Ma comunque Camões da Lisbona se ne dovette andare. E di certo non senza rammarico. Era a «cidade da prata», la città dell’argento. La sua Rua Nova (oggi Rua Aurea a Baixa) rigurgitava di eleganze e preziosità da tutto il mondo. I magazzini intorno all’attauale Cais do Sodrè rigurgitavano di merci. E grazie a questa ricchezza la città aveva ormai oltrepassato le antiche mura medievali e si era espansa sulle colline, assumendo le stesse proporzioni di oggi.
In questa città inquieta e vogliosa si svolse la vita bohème di Camões. Che poi, per il suo ferimento in duello di un fidalgo di corte, gli costò la prigione e l’avversione del re. Come raccontato dalla nostra Teresa Jorge Ferreira (Passeios líterarios), pare che egli stesso abbia scritto che se non fosse andato via da Lisbona si sarebbe perso. Chissà che non sarebbe diventato come il nostro Caravaggio, cioè un delinquente e grassatore.
In ogni caso pare anche che, nonostante le sue poesie cortesi, egli fosse decisamente un uomo della carne e non dello spirito. Per constatarlo basta del resto leggersi le sue descrizioni sensuali della Ilha dos amores nei Lusíadas. E così da lontano egli narra epicamente dell’assedio di Lisbona. Inizia così il mito della forza militare lusa : ‒ «…à força portuguesa». La Lisbona saracena non può resisterle : ‒ «…à força dura / da gente cuja fama tanto voa». Erano gli stessi Goti che infine avevano piegato Roma.
E così nasce la capitale. E subito l’Oceano tenebroso che le sta davanti entra in concorrenza con il Mediterrano e con il Nilo. Spaventoso mare, ma promessa di incalcolabile dilatazione. Lisbona diviene un immenso molo. Come un tempo la sicula Panormos. Inizia la febbre dei Descobrimentos. E Camões vi prende parte personalmente. Descrive le navi nel porto proprio come navi greche. Gagliarde e piene di soldati coperti di ferro.
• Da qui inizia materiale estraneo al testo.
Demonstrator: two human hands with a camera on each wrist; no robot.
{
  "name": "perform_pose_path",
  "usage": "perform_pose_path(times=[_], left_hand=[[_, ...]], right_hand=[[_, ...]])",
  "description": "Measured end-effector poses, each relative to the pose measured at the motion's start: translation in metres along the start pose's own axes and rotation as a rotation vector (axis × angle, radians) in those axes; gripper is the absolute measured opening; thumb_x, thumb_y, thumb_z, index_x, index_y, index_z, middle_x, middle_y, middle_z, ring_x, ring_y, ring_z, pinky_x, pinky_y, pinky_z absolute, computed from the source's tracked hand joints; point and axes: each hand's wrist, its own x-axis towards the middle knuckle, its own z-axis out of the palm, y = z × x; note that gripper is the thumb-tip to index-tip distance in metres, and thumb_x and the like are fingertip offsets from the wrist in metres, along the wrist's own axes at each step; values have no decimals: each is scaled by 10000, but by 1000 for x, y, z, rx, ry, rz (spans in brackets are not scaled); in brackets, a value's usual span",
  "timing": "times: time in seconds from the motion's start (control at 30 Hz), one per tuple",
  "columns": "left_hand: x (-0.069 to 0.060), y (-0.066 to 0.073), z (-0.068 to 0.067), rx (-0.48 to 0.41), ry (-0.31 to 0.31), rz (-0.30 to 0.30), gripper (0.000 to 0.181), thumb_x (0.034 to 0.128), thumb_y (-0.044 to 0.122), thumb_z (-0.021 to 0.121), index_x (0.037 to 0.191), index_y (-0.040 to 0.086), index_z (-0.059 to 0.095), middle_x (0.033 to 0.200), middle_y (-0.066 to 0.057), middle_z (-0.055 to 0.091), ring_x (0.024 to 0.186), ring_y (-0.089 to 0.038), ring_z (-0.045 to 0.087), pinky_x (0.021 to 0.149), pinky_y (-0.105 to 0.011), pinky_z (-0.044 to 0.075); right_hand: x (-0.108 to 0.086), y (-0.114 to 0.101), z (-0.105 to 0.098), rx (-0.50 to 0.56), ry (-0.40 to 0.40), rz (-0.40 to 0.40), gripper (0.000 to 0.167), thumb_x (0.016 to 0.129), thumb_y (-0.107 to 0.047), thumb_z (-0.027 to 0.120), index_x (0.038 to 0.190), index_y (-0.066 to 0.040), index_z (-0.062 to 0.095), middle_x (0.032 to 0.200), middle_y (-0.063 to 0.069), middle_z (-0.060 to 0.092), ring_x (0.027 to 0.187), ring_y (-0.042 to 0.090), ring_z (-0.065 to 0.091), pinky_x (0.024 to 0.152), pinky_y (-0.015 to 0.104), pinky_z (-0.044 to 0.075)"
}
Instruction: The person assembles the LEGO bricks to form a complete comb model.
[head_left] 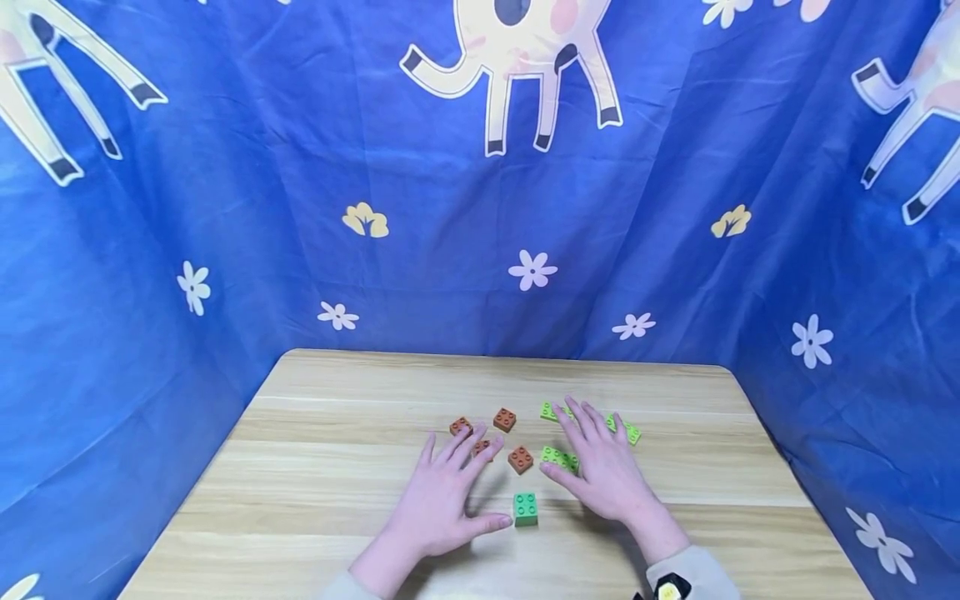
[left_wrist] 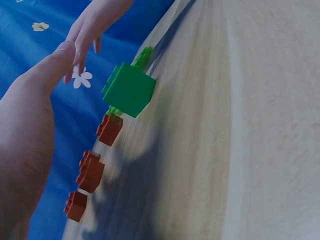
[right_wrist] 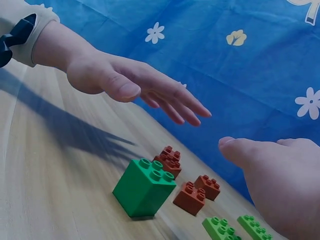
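The left hand (head_left: 438, 504), fingers spread, hovers over the left side of the brick group, its thumb close to a green block (head_left: 526, 509). Beneath its fingertips lie brown bricks, one (head_left: 461, 426) partly covered. With fingers extended, the right hand (head_left: 606, 471) is held above light green bricks, such as one (head_left: 558, 458) by its thumb. In the right wrist view the left hand (right_wrist: 135, 82) is raised over the table, holding nothing, and the green block (right_wrist: 144, 189) stands upright. The left wrist view shows brown bricks (left_wrist: 90, 172) behind the green block (left_wrist: 129, 90).
More brown bricks (head_left: 505, 419) lie between the hands, and another light green brick (head_left: 632, 433) lies at the right. A blue cloth (head_left: 442, 250) with animals and flowers hangs around the wooden table (head_left: 300, 467). A dark band shows on the right wrist.
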Motion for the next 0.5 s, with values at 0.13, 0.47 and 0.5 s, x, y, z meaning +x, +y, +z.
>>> perform_pose_path(times=[0.13, 0.47, 0.5], left_hand=[[-2, 5, 2, -30, -15, 3, 1021, 841, 859, 613, 1657, 297, 367, 1683, -49, 373, 1511, -349, 381, 1183, -715, 227], [-5, 14, 8, -87, -6, 38, 1008, 861, 775, 683, 1665, 279, 333, 1576, -30, 499, 1426, -268, 477, 1097, -588, 437], [-5, 15, 9, -94, -9, 36, 1006, 864, 770, 684, 1663, 267, 339, 1573, -22, 501, 1415, -265, 487, 1088, -577, 449]], right_hand=[[1, -2, 4, 5, -6, -13, 912, 977, -671, 619, 1692, -226, 267, 1726, 72, 254, 1543, 370, 295, 1175, 770, 124], [3, -5, 12, 24, -11, -33, 889, 983, -663, 620, 1693, -270, 257, 1709, 52, 309, 1498, 396, 371, 1150, 795, 155], [4, -6, 13, 29, -16, -32, 894, 984, -663, 618, 1697, -279, 239, 1709, 49, 311, 1498, 394, 371, 1152, 793, 153]])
Descrive gli addii : «Partimos-nos». Le vecchie madri che piangevano i figli come già morti. Ed un misterioso vecchio che già malediceva la cupidigia e la vanità che armavano le navi ed accendevano la febbre nei cuori. Cupidigia di spezie e di oro. Era la vecchia Europa medievale che parlava. Già sapeva che quello era l’inizio della fine. Da ora in poi il capitalismo non avrebbe avuto più né limiti né confini. E poi tutte le sue riproduzioni di circostanze e deità greche nel corso del viaggio di Vasco da Gama fino in India. Infine, come sempre, il ritorno a Lisbona. Ormai «nova Roma». Roma di certo ancora più cristiana di quella dei papi. Il suo compito infatti quello di creare un «Império Universal de Cristo». L’impero del globo.
Non molto tempo dopo, nella seconda metà del ‘500 l’Infante Dom Sebastião avrebbe consumato, proprio in questo ossessivo delirio, la sua intera giovane vita, dissipando così anche tutte le forze dello stesso intero Portogallo. Mai più il paese si sarebbe ripreso dallo smacco di Alcacerquivir. E subito dopo cadde per molto tempo sotto il dominio dell’odiato castelhano. Ma intanto era il mito del Quinto Império, poi ripreso anche da Pessoa in Mensagem. E su questa stessa falsariga si mosse Padre Vieira, il gesuita che avrebbe impiantato tra Brasile, Paraguay ed Argentina un’autentica teocrazia democratica ed indiana. Esperimento unico nella storia, ma represso nel sangue proprio da chi invece in America non voleva altro che arricchirsi succhiando la ricchezza ed il sangue indiano.
Lunghe, lunghissime prospettive, partono da questa città. Sogni ed ancora sogni. Il Camões di Lisbona lo testimonia.